Are you sure there isn't a relatively cheap S&P 500 fund?
+1.

It might be worthwhile for the OP to contribute to 457/403b in order to get Earned Income Tax Credit or Saver's Credit.

KlangFool
Klangfool and @in_reality
In doing some more research, there is a 1.25% "Mortality and Expense" fee on top of the best ER I could find for a cheap index fund (state street s&p500 with an ER of .25%. So with atleast 1.5% in fees, does it seem worth it based on the other info at the top of the thread to explore tax deferred accounts, given the likelyhood that my pension would probably put me in the same tax rate upon retirement (based on todays tax tables) that I am in today?

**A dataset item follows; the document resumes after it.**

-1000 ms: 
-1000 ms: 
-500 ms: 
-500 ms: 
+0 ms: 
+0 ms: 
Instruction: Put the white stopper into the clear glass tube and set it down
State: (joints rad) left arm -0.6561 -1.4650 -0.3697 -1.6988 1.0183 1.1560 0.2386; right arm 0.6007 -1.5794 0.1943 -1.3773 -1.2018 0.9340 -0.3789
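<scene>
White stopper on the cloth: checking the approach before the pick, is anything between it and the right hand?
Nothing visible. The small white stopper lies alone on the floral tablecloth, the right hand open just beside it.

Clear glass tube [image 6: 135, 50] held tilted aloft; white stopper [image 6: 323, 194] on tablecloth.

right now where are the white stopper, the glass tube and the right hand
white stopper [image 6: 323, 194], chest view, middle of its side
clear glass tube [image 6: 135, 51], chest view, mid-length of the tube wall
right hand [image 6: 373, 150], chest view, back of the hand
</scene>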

I am not very well versed with withdrawal strategies (or accumulation strategies either for that matter)
coachd50,

Is that annual or one time fee when you purchase the fund?

KlangFool

coachd50
Posts: 96
Joined: Sun Oct 22, 2017 10:12 am

Re: Looking for multiple sets of eyes to review

Post by coachd50 » Thu Jan 18, 2018 6:05 pm

KlangFool wrote:
Thu Jan 18, 2018 5:47 pm
coachd50,

Is that annual or one time fee when you purchase the fund?

KlangFool
[/quote]

From all I can tell it is a yearly fee.
The way it is written in the contract is as follows:
"Each variable investment account is assessed a mortality and expense risk charge. It is a daily charge assessed in an amount equal to a 1.25% annual rate of the average daily net assets of each variable investment account of the variable account."